Posted by Sam on 23 Jan 2012 | Categories: Uncategorized

So I’ve been somewhat remiss at keeping on top of this blogging malarky, and the site as a whole is massively out of date.  I’m busy putting my RYM extension stuff on github and I’ll have a good bash at reworking this site into a nice home for my projects.  More to come…

Ratebird status

Posted by Sam on 13 Sep 2010 | Categories: Mozilla

Ratebird 0.51 is out; just a minor, and slightly dirty, update before I rewrite most of the core code.  It’s overdue a rewrite, as the extension is getting harder and harder to maintain without any kind of OO love.  After that, I’ll take a little time to port the RYMEnhancer section to Firefox (and potentially Chrome), before moving on to address the multiple matches issue.

Brewing update

Posted by Sam on 05 Sep 2010 | Categories: Food & Drink

  • Dandelion and Apricot Wine – ended up more Apricoty than a very Apricoty thing.  I only have one bottle out of 6 left.  It was pretty good for a first attempt at wine-making.
  • Mulberry Mead – just keeps getting better and better.  The Mulberry flavour has come out a lot, almost competing with the heather now.  Wonderfully drinkable considering how dry it is.
  • Sorb, Orange & Ginger Wine – bitter yet sweet, and hard to drink…a sipper.  Still balanced and pretty yum, despite the malty aftertaste dropping off a bit.  Smells like Pink Grapefruit.  Could do with a bit more roundedness, hopefully another 4-6 months aging should do it.
  • Elderberry and Mulberry Wine – FINALLY bordering on drinkable, although still tastes like a young red wine.  This one may need another year before it’s good; I wonder if this is because it was made from 100% juice?
  • Rowan and Spiced Plum Wine – The overly sweet pre-mulled christmas delight is still overly sweet, and still tastes like a mulled wine should.  I think the plum might be coming out a bit more, which is nice.  Should be really good when it starts to get properly cold – assuming we don’t have a horrible mild and wet winter like most years these days.
  • Rosehip, Blood Orange & Hibiscus Wine – I took forever to get this one going, for one reason and another.  It’s fully fermented now and somehow really rather drinkable; I thought this was meant to take 2 years?  Anyway it can wait at least a year; my patience scares me sometimes :)
  • Elderflower and Rhubarb Wine – Again, just finished and strangely drinkable.  Very weird, although this one should only be 6-8 months before it’s properly tasty.
  • Dandelion, Green Raisin & Ginger Wine – On the way to fermentation, I just need to get some bottles to free up a demijon and more sugar.
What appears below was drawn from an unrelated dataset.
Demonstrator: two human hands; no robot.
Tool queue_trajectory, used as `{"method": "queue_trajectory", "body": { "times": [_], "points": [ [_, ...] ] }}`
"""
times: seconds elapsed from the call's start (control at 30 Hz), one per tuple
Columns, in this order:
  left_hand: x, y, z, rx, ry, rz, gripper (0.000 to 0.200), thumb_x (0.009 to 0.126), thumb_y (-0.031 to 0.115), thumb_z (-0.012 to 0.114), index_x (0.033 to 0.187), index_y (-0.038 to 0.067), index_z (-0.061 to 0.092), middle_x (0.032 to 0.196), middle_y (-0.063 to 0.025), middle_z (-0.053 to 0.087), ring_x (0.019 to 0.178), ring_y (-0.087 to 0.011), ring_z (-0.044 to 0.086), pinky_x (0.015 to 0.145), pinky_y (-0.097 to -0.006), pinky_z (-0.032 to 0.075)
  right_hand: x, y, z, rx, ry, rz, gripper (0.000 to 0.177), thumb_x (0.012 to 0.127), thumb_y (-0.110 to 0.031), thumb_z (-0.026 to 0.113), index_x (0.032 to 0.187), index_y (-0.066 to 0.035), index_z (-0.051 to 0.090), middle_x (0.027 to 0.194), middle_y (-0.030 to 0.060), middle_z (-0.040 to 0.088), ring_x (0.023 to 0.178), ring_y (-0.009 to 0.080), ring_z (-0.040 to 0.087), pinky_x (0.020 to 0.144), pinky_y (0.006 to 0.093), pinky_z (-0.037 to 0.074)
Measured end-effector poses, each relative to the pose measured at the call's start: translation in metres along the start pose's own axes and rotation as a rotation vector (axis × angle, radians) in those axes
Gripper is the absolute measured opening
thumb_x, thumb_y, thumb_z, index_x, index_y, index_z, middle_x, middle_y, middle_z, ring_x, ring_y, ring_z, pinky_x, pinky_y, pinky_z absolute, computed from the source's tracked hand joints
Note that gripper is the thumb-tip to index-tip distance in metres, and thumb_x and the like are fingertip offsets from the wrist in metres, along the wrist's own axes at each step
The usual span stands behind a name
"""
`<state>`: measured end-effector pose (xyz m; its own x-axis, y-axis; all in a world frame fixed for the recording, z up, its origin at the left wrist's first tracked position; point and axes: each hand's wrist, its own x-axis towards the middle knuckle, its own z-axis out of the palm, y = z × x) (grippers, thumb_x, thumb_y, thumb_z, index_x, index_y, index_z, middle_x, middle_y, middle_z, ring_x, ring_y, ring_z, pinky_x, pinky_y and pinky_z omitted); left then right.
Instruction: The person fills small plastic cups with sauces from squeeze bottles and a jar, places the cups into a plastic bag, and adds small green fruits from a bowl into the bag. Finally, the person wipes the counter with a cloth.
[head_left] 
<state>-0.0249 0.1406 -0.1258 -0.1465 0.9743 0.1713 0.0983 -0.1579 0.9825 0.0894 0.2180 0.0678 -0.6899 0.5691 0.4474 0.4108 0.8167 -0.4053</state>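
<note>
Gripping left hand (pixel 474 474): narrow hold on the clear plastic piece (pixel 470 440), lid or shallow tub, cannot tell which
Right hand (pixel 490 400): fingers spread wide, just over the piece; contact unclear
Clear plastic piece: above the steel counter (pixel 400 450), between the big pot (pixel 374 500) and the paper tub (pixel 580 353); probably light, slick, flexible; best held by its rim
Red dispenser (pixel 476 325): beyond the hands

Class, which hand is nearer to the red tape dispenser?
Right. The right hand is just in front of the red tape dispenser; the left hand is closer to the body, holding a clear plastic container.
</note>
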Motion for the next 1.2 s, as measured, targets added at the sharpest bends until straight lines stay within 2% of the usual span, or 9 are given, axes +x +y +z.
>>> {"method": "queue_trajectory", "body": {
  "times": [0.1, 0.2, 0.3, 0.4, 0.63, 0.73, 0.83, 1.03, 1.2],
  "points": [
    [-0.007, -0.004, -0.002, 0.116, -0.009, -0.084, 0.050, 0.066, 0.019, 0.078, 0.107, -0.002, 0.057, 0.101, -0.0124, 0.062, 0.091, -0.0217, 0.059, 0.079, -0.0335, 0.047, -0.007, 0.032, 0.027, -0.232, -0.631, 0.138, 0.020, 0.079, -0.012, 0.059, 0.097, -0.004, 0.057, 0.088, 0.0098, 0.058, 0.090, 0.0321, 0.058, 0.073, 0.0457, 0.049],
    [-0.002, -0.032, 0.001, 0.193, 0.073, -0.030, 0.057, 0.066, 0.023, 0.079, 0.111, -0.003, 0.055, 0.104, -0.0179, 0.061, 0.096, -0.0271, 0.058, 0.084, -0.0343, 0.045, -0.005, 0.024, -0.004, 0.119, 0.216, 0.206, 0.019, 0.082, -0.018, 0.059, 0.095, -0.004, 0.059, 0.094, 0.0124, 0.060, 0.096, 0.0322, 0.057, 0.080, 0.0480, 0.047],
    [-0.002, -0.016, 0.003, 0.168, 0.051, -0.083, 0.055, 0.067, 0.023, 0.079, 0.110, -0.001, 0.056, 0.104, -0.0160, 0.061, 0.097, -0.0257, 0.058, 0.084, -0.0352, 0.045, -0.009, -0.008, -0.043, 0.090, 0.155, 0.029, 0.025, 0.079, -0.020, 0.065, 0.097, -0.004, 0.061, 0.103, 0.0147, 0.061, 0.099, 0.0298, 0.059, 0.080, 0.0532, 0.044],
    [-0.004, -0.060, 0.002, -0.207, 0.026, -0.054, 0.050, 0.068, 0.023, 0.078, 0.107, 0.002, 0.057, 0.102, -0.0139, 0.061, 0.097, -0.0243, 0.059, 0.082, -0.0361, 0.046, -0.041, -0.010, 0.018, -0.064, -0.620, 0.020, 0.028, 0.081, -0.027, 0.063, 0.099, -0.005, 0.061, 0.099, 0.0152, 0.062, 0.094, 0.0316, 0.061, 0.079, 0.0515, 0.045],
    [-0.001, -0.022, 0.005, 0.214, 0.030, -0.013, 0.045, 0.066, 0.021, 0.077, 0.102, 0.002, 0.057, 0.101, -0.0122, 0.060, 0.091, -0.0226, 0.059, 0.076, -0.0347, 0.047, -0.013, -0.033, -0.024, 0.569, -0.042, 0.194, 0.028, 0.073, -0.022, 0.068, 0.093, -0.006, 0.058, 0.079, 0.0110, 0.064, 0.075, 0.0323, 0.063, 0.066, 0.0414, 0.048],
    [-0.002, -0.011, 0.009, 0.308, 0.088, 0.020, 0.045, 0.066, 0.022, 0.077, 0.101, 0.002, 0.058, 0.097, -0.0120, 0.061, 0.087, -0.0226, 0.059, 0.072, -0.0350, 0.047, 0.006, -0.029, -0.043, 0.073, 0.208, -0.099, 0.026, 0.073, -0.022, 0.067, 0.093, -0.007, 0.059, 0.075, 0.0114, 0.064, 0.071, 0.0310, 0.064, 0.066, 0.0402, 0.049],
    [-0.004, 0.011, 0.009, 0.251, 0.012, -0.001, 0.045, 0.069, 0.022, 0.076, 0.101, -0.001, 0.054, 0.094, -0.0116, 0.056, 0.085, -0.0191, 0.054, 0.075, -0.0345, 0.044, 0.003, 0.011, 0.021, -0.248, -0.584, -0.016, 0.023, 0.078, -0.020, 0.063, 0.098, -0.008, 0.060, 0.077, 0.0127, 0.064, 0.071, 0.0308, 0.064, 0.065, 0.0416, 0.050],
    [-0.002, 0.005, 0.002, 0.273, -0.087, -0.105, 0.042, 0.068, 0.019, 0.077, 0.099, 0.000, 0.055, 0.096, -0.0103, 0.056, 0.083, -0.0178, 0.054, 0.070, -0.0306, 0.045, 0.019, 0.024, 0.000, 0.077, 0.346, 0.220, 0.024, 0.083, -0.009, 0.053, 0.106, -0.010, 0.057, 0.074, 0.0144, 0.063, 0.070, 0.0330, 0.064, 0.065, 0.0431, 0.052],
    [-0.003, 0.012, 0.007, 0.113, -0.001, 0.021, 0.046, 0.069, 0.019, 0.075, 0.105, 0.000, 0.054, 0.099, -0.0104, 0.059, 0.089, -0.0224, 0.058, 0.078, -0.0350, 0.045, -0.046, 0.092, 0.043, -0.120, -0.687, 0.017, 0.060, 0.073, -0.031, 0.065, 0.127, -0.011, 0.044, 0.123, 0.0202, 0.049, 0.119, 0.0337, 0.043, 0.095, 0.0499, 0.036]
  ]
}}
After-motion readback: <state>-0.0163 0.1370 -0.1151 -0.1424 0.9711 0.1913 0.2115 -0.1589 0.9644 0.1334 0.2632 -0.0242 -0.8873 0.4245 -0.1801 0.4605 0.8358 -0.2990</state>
You can’t beat a quick (silly) list.

Posted by Sam on 01 Sep 2010 | Categories: Internets, Music

Don’t take too long to think about it. Fifteen albums you’ve heard that will always stick with you. List the first fifteen you can recall in no more than fifteen minutes. Tag some friends, including me, because I’m interested in seeing what albums my friends choose.

  • Marilyn Manson – Antichrist Superstar
  • Radiohead – OK Computer
  • Portishead – Dummy
  • Massive Attack – Mezzanine
  • Anathema – Judgement
  • Nine Inch Nails – The Downward Spiral
  • Strapping Young Lad – City
  • A Perfect Circle – 13th Step
  • Tool – Lateralus
  • ISIS – Panopticon
  • The Angelic Process – Weighing Souls with Sand
  • Deathspell Omega – Si Monumentum Requires, Circumspice
  • Drudkh – Blood In Our Wells
  • Troum & All Sides – Shutûn
  • Steve Roach – Mystic Chords & Sacred Spaces

Obviously, there is a new version of Ratebird out, to celebrate 1000 downloads.  There’s some trimming, and some new stuff.  Next time, there will be some more new stuff.  And some more trimming.  Here’s to the next 1000, and subsequent taking over of the world…

Ratebird 0.4

Posted by Sam on 15 Aug 2010 | Categories: Internets, Mozilla

So here‘s some more Ratebird love. I finally have a progress pane, and writing metadata to files too. Unfortunately the latter isn’t compatible with Itunes or WMP ratings, which probably renders it useless for 90% of the people who are interested in such a feature, but there you go; hopefully POTI will take a look at this before Songbird 2.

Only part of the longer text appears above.